Athletic shoe brand NOBULL has built a following of loyal shoppers. Since launching in January 2015, the web-only, direct-to-consumer brand has catered to the CrossFit and training community and has since expanded its product line to draw in golfers, indoor cyclists and runners. In tandem, its kept up with the demand of its repeat buyers—and found ways to speak directly to them when their favorite products were out of stock.

“We’ve been growing rapidly as quickly as we can since we started,” says Todd Meleney, chief marketing officer at NOBULL. The shoe brand has raised $32 million in funding to date, according to Crunchbase data.

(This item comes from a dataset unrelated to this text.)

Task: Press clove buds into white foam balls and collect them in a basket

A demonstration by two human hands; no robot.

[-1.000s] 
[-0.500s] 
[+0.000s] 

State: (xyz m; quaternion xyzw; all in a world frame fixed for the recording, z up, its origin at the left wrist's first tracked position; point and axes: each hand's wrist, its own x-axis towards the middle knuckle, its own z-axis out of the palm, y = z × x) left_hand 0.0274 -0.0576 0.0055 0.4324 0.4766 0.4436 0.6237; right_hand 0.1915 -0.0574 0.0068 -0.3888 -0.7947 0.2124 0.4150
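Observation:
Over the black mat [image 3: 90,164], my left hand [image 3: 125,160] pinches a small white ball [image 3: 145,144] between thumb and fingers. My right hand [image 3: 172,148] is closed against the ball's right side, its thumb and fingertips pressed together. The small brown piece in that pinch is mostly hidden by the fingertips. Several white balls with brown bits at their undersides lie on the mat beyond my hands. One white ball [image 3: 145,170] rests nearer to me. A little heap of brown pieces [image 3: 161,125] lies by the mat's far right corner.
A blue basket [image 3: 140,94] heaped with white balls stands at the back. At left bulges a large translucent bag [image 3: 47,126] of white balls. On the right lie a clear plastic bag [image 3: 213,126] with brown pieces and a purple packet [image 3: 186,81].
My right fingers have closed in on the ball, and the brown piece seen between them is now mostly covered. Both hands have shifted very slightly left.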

“When you’re an inventory-based business, the growth limitations are due to inventory constraints,” Meleney adds. “During COVID-19 with retail stores closed, we had even more wind in our sails that allowed us to continue the accelerated growth that hasn’t slowed down since.” Meleney declined to reveal sales specifics.

The brand launches new styles and shoe types that sell out fast, Meleney says. But it also has shoppers who have specific interests, so it needed to find ways to cater to every one of its shoppers so they wouldn’t miss out on a coveted product.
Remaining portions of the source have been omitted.